Here are some questions and/or discussion points that can be used during Agile cloud optimization sessions:
- Lay out your cloud structure: subscription account(s), organization structure, departmental breakdown; look at who controls what, and if you have taken advantage of initial enterprise discounts?
- Obtain a list of delivery roles, and determine qualified resources that will perform cloud optimisation roles? (Dedicated or part-time?; Onsite, onshore, or offshore – or a combination?)
- Obtain your standard delivery plan, and determine how continuous optimization is integrated? (What is optimization in the contract agreement, including SLA)
- Does the customer have any corporate or IT cost savings goals? Do they have any required optimization/cost reduction goals that they must meet annually (e.g., dictated in contracts)?
- What is the cloud capacity plan? How does continuous optimization of resources align with that plan?
- What are your planned cloud resources (compute, storage database), and how are they billed (per time, per volume, per x-gress)?
- Start mapping your cloud resources to your annual savings target. What would be the ideal structure that would achieve the desired cost savings?
- What are all the cloud resources we need to continually optimise, who will be part of the cloud delivery team? (solution architects, engineers, cloud developers, etc.)
- Being reactive, what does the customer want to see in ongoing reporting? Resources, metrics, baseline vs. savings, graphs/charts, notifications, feedback?
- As part of the ongoing delivery cadence, how will optimization be reported to various stakeholders (program, project board, executive board, etc.), to show progress to savings goals, execution against the contract? Think about the level of detail needed to satisfy each level and mode to communicate that information / summary.
- What are the workflows to capture/monitor, alert, analyse, decide, optimize, report for each resource? For each resource, how do we set up the process to optimize? What does that architecture look like? Who is going to design it, and who is going to engineer it during delivery?

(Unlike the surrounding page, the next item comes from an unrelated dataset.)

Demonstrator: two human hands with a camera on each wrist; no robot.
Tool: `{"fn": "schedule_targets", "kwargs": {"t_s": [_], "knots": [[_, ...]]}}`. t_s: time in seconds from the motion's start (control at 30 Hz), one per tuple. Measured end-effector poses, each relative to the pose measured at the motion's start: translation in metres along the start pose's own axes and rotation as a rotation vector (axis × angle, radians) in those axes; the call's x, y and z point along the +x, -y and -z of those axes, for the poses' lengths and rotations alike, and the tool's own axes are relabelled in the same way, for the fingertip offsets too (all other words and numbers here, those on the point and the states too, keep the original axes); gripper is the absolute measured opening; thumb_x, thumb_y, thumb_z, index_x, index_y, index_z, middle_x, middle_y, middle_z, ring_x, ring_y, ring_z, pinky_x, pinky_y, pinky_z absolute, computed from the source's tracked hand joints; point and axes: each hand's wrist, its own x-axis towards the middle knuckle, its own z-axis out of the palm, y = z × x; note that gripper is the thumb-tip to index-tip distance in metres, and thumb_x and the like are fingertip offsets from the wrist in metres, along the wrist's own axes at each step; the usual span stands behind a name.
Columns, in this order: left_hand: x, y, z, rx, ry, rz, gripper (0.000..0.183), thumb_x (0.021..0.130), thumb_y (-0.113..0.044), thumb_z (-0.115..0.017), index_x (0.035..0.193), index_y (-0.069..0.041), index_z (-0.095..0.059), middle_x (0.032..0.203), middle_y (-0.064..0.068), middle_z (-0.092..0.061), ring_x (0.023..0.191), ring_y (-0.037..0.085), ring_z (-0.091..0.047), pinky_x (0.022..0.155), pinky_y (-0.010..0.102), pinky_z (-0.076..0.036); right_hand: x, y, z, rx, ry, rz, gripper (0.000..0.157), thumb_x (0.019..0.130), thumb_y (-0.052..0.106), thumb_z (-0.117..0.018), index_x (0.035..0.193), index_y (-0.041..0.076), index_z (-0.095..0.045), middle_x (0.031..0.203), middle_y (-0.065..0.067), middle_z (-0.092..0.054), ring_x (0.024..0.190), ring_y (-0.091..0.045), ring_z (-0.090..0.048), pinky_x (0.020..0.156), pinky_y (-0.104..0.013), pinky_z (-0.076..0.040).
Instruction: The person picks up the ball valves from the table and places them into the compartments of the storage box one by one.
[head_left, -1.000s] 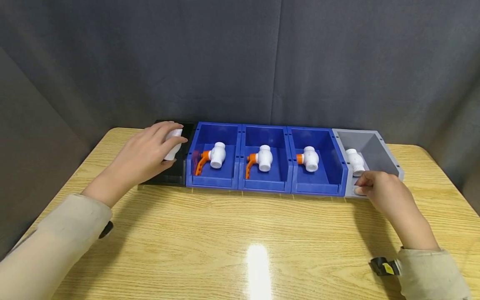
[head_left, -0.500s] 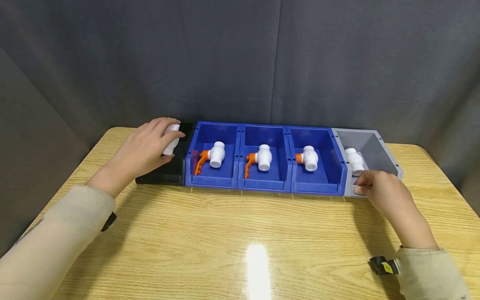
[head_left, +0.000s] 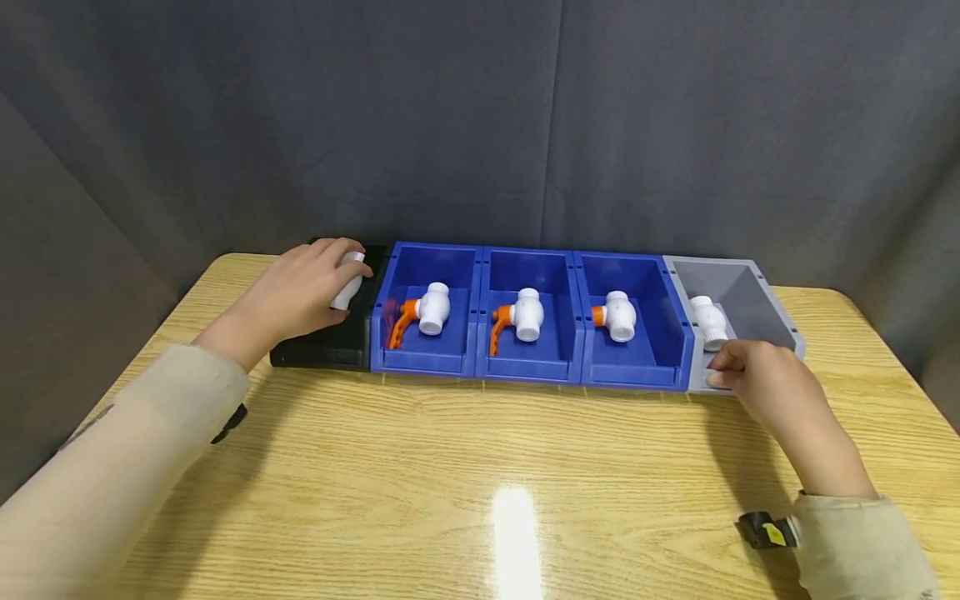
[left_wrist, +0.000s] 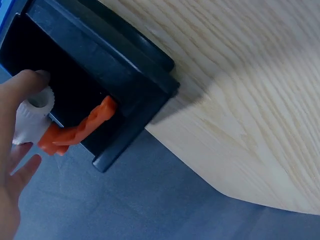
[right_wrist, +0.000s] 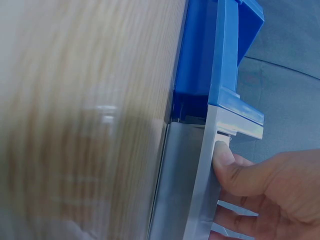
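My left hand (head_left: 303,283) grips a white ball valve (head_left: 349,283) at the black bin (head_left: 322,348) on the left end of the row. In the left wrist view the valve's orange lever handle (left_wrist: 85,127) points into that bin, while my thumb lies on the white body. On the right, my right hand (head_left: 772,379) reaches over the front of the grey bin (head_left: 757,300), fingers bent, close to the lower end of a white valve (head_left: 707,321) inside. In the right wrist view the thumb is by the bin's front edge; whether the fingers hold anything is hidden.
Between the black and grey bins stand three blue bins (head_left: 427,367), each with a white valve (head_left: 528,315) with orange parts. The bins join side by side on a wooden table (head_left: 420,467). A dark grey curtain (head_left: 450,125) hangs behind.
My left hand and its valve first shift a little back and left, then slightly right again; the left forearm swings right. The right hand has stayed in place.
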Motion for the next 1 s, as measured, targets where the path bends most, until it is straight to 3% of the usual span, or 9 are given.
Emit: {"fn": "schedule_targets", "kwargs": {"t_s": [0.47,1.0], "knots": [[0.02,0.003,-0.007,-0.12,0.15,0.158,0.056,0.074,-0.017,-0.087,0.125,-0.007,-0.064,0.127,0.017,-0.053,0.111,0.036,-0.053,0.094,0.055,-0.047,-0.001,0.002,0.0,0.0,-0.01,0.002,0.008,0.084,0.002,-0.074,0.08,0.005,-0.068,0.076,-0.009,-0.068,0.07,-0.028,-0.058,0.063,-0.041,-0.042],[0.021,0.004,-0.022,-0.164,0.295,0.274,0.064,0.078,-0.017,-0.085,0.135,-0.005,-0.058,0.138,0.022,-0.049,0.122,0.041,-0.049,0.105,0.059,-0.037,-0.001,0.002,-0.001,0.002,-0.023,0.012,0.009,0.083,0.001,-0.074,0.079,0.005,-0.068,0.076,-0.009,-0.069,0.069,-0.027,-0.058,0.063,-0.041,-0.043]]}}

- Evaluate the trade-offs between the benefits, costs, risk and viability of cost optimisation initiatives. Develop a simple grid that can map to show the trade-offs for your cost reduction strategy
- Determine the best set of tools, whether it is acloud-native, 3rd-party vendor or supplier intellectual capital that meets your optimization goals at the least cost to satisfy savings goals. You may have to weigh the cost/benefit of build vs. buy, depending upon how complex is your optimization solution. Will cloud-native tools with some automation do? Will you get additional benefit from 3rd-party tools?
- In your design, don’t forget data dependencies, data gaps, time lags, and statistics.
- When you think about toolsets, consider getting the best license option for 3rd-party tools and make a business case for additional benefits along with ROI on sought monthly savings.
- What are the ways within respective cloud environments to automate the process with code? Who can do that automation? Who will maintain the change control?
- When you think about analysis, will it require some intelligence planned via machine learning, or a more manual effort? If some manual effort is required, who will do that analysis?
- When you think about the decision, determine which recommendations can be automated and which need verification. For decisions requiring recommendations to be stored, communicated, and decided by the owner, determine the process once the decision has been approved or denied.
- When you build your optimization process, think about the customer. Design in proactive thinking, from monitoring, alerts, to way to communicate decisions, to reporting – how do I leverage cloud automation (storage, workflow automation, use of code) to make it easier for customers to consume?
- Think about data retention for collected, analysed, reported, and decided-upon data and reports. How long do you need to keep reports for auditing, contract disputes, and DoS troubleshooting? Leverage storage archiving to save storage costs for older data.
- How do you design DevSecOps to make optimized decisions is part of design and deployment, and ensure new systems implementation is part of the continuous optimization process? Think about dev/test systems that may not be the most optimized during development but will evolve to be as it becomes deployed.
- Develop and make use of a heatmap showing peaks and valleys in infrastructure/resource demand.
Optimization is a continuous process, and you may have many agile sessions with your customers until your process matures and is well established.